Work item
Copy the data exactly, pictures aside.

Dataset section
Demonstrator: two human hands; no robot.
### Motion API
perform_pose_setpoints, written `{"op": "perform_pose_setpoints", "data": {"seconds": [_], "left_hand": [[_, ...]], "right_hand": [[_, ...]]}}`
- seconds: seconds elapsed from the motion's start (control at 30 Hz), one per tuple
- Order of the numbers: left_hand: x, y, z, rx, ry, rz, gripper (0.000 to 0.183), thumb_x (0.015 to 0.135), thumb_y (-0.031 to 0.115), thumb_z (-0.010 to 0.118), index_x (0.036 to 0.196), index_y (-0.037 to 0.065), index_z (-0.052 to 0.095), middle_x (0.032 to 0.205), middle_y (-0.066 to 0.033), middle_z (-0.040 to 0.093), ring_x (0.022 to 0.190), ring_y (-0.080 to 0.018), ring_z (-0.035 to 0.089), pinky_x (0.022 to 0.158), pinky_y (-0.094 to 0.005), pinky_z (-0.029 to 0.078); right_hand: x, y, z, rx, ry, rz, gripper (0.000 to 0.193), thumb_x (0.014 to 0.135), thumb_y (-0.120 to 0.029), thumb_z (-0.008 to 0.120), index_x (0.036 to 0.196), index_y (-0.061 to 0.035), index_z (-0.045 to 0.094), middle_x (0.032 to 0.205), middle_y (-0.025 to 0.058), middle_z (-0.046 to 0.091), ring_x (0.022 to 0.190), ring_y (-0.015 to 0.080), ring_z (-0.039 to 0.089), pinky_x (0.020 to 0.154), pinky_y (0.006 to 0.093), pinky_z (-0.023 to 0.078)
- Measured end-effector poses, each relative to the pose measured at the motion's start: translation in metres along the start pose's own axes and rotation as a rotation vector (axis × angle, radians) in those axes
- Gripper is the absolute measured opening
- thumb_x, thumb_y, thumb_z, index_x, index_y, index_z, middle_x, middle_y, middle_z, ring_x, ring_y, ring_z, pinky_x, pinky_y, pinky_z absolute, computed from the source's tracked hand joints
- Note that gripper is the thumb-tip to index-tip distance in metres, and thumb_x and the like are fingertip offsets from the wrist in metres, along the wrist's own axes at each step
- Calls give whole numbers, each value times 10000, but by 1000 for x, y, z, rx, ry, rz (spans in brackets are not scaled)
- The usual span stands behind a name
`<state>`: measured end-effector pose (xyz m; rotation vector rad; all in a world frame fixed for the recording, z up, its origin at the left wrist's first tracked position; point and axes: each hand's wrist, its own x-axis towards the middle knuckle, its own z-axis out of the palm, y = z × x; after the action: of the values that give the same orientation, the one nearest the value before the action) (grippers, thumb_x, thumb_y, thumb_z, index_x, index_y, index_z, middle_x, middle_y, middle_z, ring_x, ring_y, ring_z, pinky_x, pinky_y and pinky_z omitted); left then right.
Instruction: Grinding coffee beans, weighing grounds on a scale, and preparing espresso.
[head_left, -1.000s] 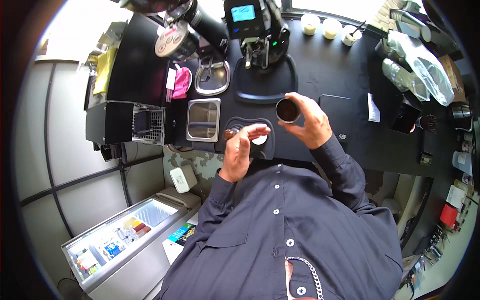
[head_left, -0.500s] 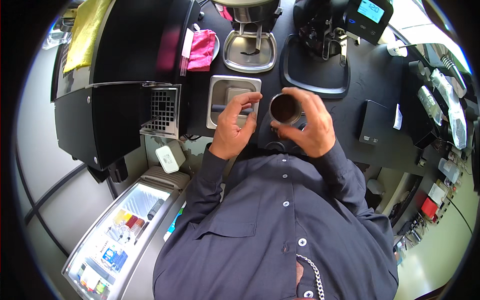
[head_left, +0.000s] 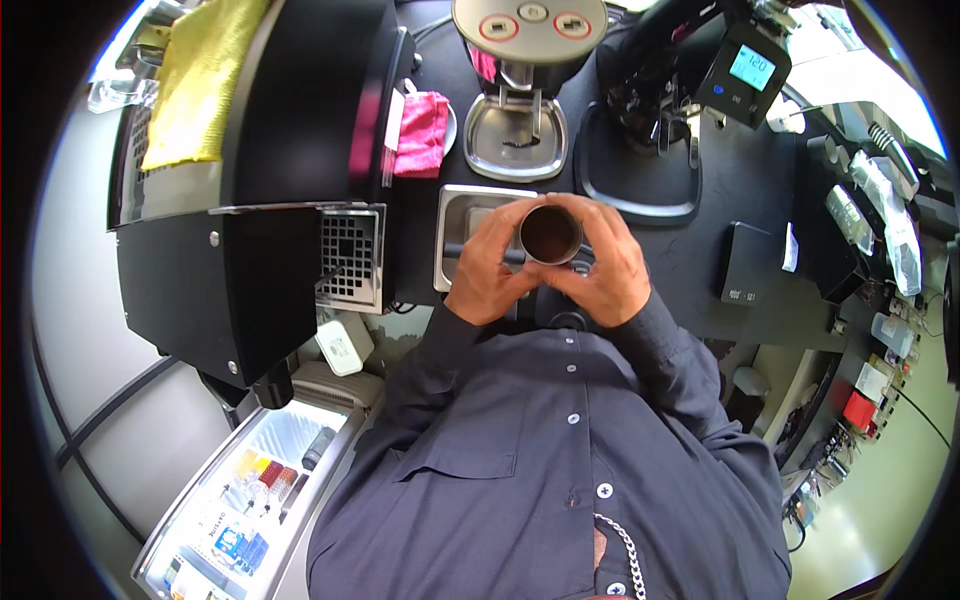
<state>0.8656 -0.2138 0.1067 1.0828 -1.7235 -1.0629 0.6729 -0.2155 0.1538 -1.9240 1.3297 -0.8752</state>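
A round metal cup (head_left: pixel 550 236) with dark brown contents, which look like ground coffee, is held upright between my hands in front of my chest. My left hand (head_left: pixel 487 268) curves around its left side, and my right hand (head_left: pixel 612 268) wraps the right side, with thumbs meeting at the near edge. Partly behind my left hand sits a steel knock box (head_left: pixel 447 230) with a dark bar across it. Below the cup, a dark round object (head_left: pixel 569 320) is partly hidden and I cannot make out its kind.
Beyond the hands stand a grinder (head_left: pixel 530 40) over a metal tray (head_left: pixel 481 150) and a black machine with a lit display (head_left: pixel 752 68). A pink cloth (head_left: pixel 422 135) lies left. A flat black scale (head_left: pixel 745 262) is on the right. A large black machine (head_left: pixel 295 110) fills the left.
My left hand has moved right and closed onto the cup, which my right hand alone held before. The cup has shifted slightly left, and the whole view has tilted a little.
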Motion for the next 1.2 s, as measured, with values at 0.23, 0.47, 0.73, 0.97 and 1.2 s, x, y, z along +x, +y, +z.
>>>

Task response
Demonstrator: two human hands; no robot.
### Motion API
perform_pose_setpoints, written `{"op": "perform_pose_setpoints", "data": {"seconds": [_], "left_hand": [[_, ...]], "right_hand": [[_, ...]]}}`
- seconds: seconds elapsed from the motion's start (control at 30 Hz), one per tuple
- Order of the numbers: left_hand: x, y, z, rx, ry, rz, gripper (0.000 to 0.183), thumb_x (0.015 to 0.135), thumb_y (-0.031 to 0.115), thumb_z (-0.010 to 0.118), index_x (0.036 to 0.196), index_y (-0.037 to 0.065), index_z (-0.052 to 0.095), middle_x (0.032 to 0.205), middle_y (-0.066 to 0.033), middle_z (-0.040 to 0.093), ring_x (0.022 to 0.190), ring_y (-0.080 to 0.018), ring_z (-0.035 to 0.089), pinky_x (0.022 to 0.158), pinky_y (-0.094 to 0.005), pinky_z (-0.029 to 0.078); right_hand: x, y, z, rx, ry, rz, gripper (0.000 to 0.193), thumb_x (0.014 to 0.135), thumb_y (-0.120 to 0.029), thumb_z (-0.008 to 0.120), index_x (0.036 to 0.196), index_y (-0.061 to 0.035), index_z (-0.045 to 0.094), middle_x (0.032 to 0.205), middle_y (-0.025 to 0.058), middle_z (-0.046 to 0.091), ring_x (0.022 to 0.190), ring_y (-0.015 to 0.080), ring_z (-0.039 to 0.089), pinky_x (0.020 to 0.154), pinky_y (0.006 to 0.093), pinky_z (-0.023 to 0.078)
- Measured end-effector poses, each relative to the pose measured at the motion's start: translation in metres along the start pose's own axes and rotation as a rotation vector (axis × angle, radians) in those axes
- Gripper is the absolute measured opening
- thumb_x, thumb_y, thumb_z, index_x, index_y, index_z, middle_x, middle_y, middle_z, ring_x, ring_y, ring_z, pinky_x, pinky_y, pinky_z absolute, computed from the source's tracked hand joints
- Note that gripper is the thumb-tip to index-tip distance in metres, and thumb_x and the like are fingertip offsets from the wrist in metres, along the wrist's own axes at each step
- Calls give whole numbers, each value times 10000, but by 1000 for x, y, z, rx, ry, rz (spans in brackets are not scaled)
- The usual span stands behind a name
`<state>`: measured end-effector pose (xyz m; rotation vector rad; all in a world frame fixed for the recording, z up, its origin at the left wrist's first tracked position; point and axes: each hand's wrist, its own x-axis towards the middle knuckle, its own z-axis out of the palm, y = z × x; after the action: of the values that give the same orientation, the one nearest the value before the action) (grippers, thumb_x, thumb_y, thumb_z, index_x, index_y, index_z, middle_x, middle_y, middle_z, ring_x, ring_y, ring_z, pinky_x, pinky_y and pinky_z omitted); left then right.
Instruction: Grinding coffee beans, weighing grounds on a scale, and preparing espresso.
[head_left, -1.000s] 
[head_left, -0.500s] 
[head_left, +0.000s] 
<state>0.8656 -0.2138 0.1067 1.0828 -1.7235 -1.0629 0.6729 -0.2155 0.1538 -1.9240 1.3297 -0.8752</state>
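A round metal cup (head_left: pixel 550 236) with dark brown contents, which look like ground coffee, is held upright between my hands in front of my chest. My left hand (head_left: pixel 487 268) curves around its left side, and my right hand (head_left: pixel 612 268) wraps the right side, with thumbs meeting at the near edge. Partly behind my left hand sits a steel knock box (head_left: pixel 447 230) with a dark bar across it. Below the cup, a dark round object (head_left: pixel 569 320) is partly hidden and I cannot make out its kind.
Beyond the hands stand a grinder (head_left: pixel 530 40) over a metal tray (head_left: pixel 481 150) and a black machine with a lit display (head_left: pixel 752 68). A pink cloth (head_left: pixel 422 135) lies left. A flat black scale (head_left: pixel 745 262) is on the right. A large black machine (head_left: pixel 295 110) fills the left.
My left hand has moved right and closed onto the cup, which my right hand alone held before. The cup has shifted slightly left, and the whole view has tilted a little.
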Motion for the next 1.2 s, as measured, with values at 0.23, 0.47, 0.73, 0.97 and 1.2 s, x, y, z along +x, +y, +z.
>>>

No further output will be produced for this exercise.